Norman es el protagonista que sufre la doble personalidad, “compartiéndola” entre la suya propia y la de su difunta madre. Como explica el psiquiatra de la película, el padre de Norman falleció prematuramente y Norman dependía de la atención de su madre, entrando en una cierta relación de fusión con ella y confusión de roles, cosa que ocurre con mucha frecuencia en las personas que se quedan con un progenitor tras la muerte o divorcio del otro.

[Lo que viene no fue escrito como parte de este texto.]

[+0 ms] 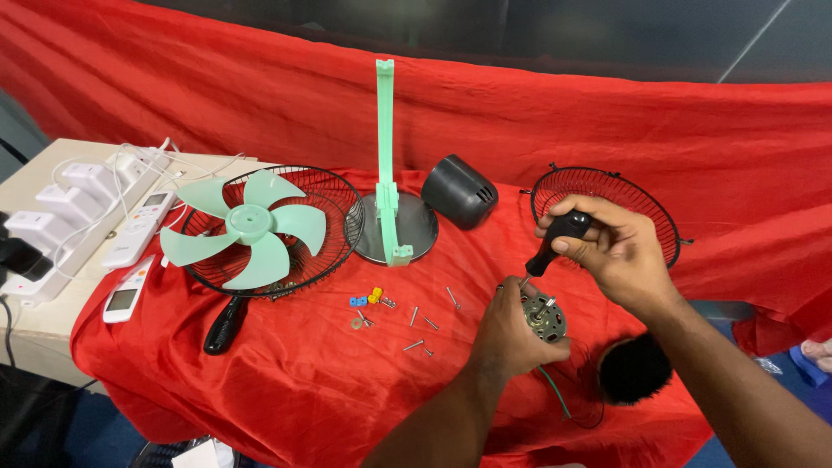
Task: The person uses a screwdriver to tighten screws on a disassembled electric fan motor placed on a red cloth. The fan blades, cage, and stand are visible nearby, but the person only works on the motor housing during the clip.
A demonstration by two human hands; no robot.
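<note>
My left hand (511, 329) grips a small round fan motor (546, 317) just above the red cloth. My right hand (607, 247) is closed on the black handle of a screwdriver (555, 243), whose tip points down at the motor's top left edge. Wires (555, 394) trail from the motor toward me. Several loose screws (429, 325) and small blue and yellow parts (367, 298) lie on the cloth to the left of my left hand.
A green fan blade (247, 227) rests in a black wire guard (334, 217). A green stand on a round base (388, 173), a black motor cover (459, 192), a second guard (637, 195), another black-handled tool (225, 325), two remotes (130, 260) and chargers (61, 208) lie around.
</note>
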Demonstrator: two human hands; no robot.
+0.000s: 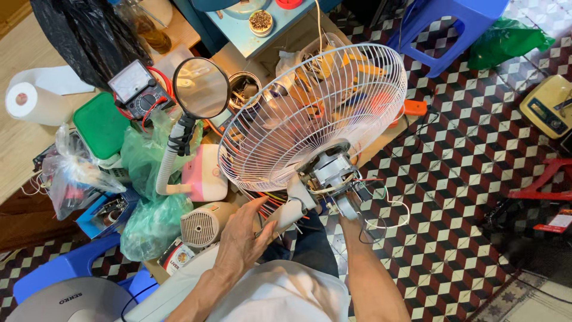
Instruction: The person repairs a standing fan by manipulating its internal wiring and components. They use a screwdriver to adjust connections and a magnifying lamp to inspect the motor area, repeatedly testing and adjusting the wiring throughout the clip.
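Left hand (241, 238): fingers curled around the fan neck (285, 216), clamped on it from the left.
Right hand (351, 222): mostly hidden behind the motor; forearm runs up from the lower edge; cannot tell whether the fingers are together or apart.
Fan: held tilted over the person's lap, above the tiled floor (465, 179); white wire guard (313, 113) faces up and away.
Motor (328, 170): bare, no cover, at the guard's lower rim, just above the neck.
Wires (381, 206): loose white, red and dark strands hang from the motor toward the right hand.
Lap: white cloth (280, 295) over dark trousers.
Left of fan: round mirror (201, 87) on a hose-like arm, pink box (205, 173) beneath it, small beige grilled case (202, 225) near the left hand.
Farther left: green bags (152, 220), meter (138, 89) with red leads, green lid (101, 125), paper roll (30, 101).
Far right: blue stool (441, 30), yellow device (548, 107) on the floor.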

No obstante, al comenzar la madre una relación con otro hombre, Norman se sintió abandonado y celoso. Como consecuencia, envenenó a su madre y a su amante y después del entierro robó el cadáver de la madre y lo conservó. El crimen que cometió fue un hecho abrumador y traumático que afectó la frágil personalidad de Norman, de tal forma que no pudo enfrentarse a este hecho. Encontró una “vía de escape” patológica de disociación y de división de su mente, pudiendo darle de nuevo la vida que le había quitado a la madre. Él conservaba la ilusión de que su madre vivía y negaba que la hubiera envenenado. Comenzó a pensar y hablar por ella, caminaba usando su ropa y una peluca de mujer para mejorar aún más la ilusión. A veces podía ser las dos personalidades a la vez y hacerlas hablar entre ellas.

El ejemplo de Norman, probablemente uno de los más conocidos en la historia del cine psicológico, ayuda a entender tanto cómo funciona, así como de dónde viene este trastorno tan misterioso.